Abdecker

Die A. gehörten wie die Bader, Gassenfeger, Gerber, Scharfrichter und andere mehr zu den „unehrlichen Berufen“, einer Besonderheit der mittelalterlichen Ständegesellschaft. Dieser Status der „Unehrlichkeit“ bestimmte weitgehend das Leben, doch gab es selbst bei den Abdeckern, entgegen vielfacher Annahme, keine durchgehende Distanzierung zur übrigen Bevölkerung. Seit Beginn des 17. Jhs. können nämlich nur die Verweigerung des Bürgerrechts und öffentlicher Ehrenämter sowie der Ausschluss von den Zünften und die Irregularität bestätigt werden. Die Ursprünge des Abdeckereigewerbes liegen allerdings noch im Dunkeln. Sicher ist, dass z. B. in München der erste amtliche Abdecker 1477 eingestellt wurde. Seine Aufgabe bestand, neben der Straßenreinigung, ausdrücklich darin, das „Aß ab dem Pflaster zu stubern“ (Waldburg-Wolfegg, 13 f.). Diese „unehrliche“ Arbeit verhalf dem Abdecker jedoch zusehends zu einer besonderen Stellung. Er hatte nicht nur die Tierkadaver, sondern im amtlich befohlenen Hilfsdienst der Scharfrichter auch die Leichen der Hingerichteten zu entsorgen. Dies brachte ihm gewisse anatomische Kenntnisse und den Ruf geheimer Heil- und Zauberkräfte ein. So wandten sich nicht nur einfache Leute, sondern auch Angehörige höherer Stände mit ihren Anliegen an ihn, was schließlich zu einem Konflikt mit der Ärzteschaft führte. Mit der gesetzlichen Verpflichtung vom 21. August 1756, die Leichen grundsätzlich zu den Anatomien zu bringen, und dem Verbot jeglicher medizinischer Tätigkeit blieb nur noch der Ausweg in die Tiermedizin. Die Abdecker spezialisierten sich nun besonders auf Vieh- und Rosskuren. Dabei spielte auch die Magie eine anerkannte Rolle. So ist in den Rossarzneibüchern die Bereitschaft, Bezauberung als klar definierte Krankheit mit eindeutig bestimmbaren Symptomen zu betrachten, grundsätzlich vorhanden. Doch trotz der vielfältigen Tätigkeit, die neben der beruflichen Aufgabe von sympathischen Kuren bis zur Wahrsagerei, oft in geheimer Sprache, reichten und von der Bevölkerung ganz ungeniert in Anspruch genommen wurden, blieben die Abdecker arme und ungebildete Außenseiter. Auch das Verschwinden der „Unehrlichkeit“ im 19. Jh. änderte an ihrer Unterschichtszugehörigkeit wenig. In den Augen des bürgerlichen Betrachters waren die Abdecker „größtenteils versoffene, unreinliche, nicht für das Beste des Nächsten, sondern nur für sich bedachte Leute“ (Lux, 104 f.), doch gerade deshalb von besonderer magischer Kraft.

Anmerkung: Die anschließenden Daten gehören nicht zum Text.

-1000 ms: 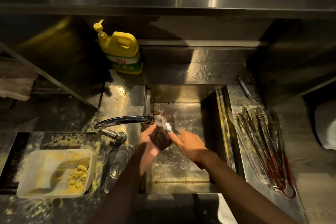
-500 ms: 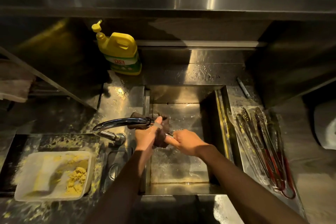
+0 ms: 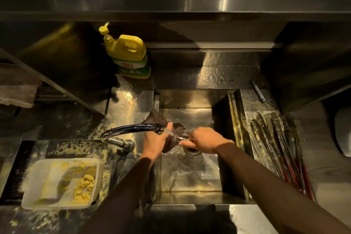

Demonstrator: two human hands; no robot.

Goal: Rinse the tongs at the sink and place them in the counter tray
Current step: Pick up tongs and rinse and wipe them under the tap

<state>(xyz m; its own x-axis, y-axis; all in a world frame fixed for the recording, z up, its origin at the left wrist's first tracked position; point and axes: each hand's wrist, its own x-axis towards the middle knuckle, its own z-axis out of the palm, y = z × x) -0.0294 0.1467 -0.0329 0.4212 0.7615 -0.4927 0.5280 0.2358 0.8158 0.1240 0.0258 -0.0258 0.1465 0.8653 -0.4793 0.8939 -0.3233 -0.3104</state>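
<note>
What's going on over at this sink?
A person is washing up. Their right hand grips a pair of tongs under the stream from the faucet, over the sink, while the left hand holds a dark cloth against them. Other tongs already lie in the tray on the counter to the right; this pair is not there yet.

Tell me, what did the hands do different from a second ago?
The left hand pushed the dark cloth away from the person, past the faucet spout, rubbing the tongs that the right hand holds under the water. Both grips stayed; the soap bottle and white tub did not move.
</note>
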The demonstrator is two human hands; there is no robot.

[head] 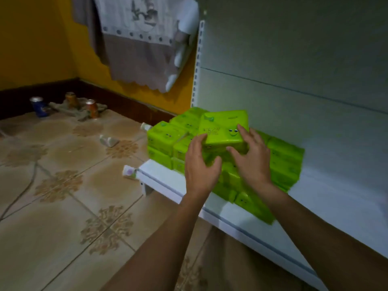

Lit.: Lux, Johann, J. W.: Über das Abdecker-Wesen und die Folgen seiner Aufhebung. Leipzig, 1918; Waldburg-Wolfegg, Johannes Graf: Das mittelalterliche Hausbuch. Betrachtungen von einer Bilderhandschrift. München, 1957; Nowosadtko, Jutta: Scharfrichter und Abdecker. Paderborn: Schöningh, 1994.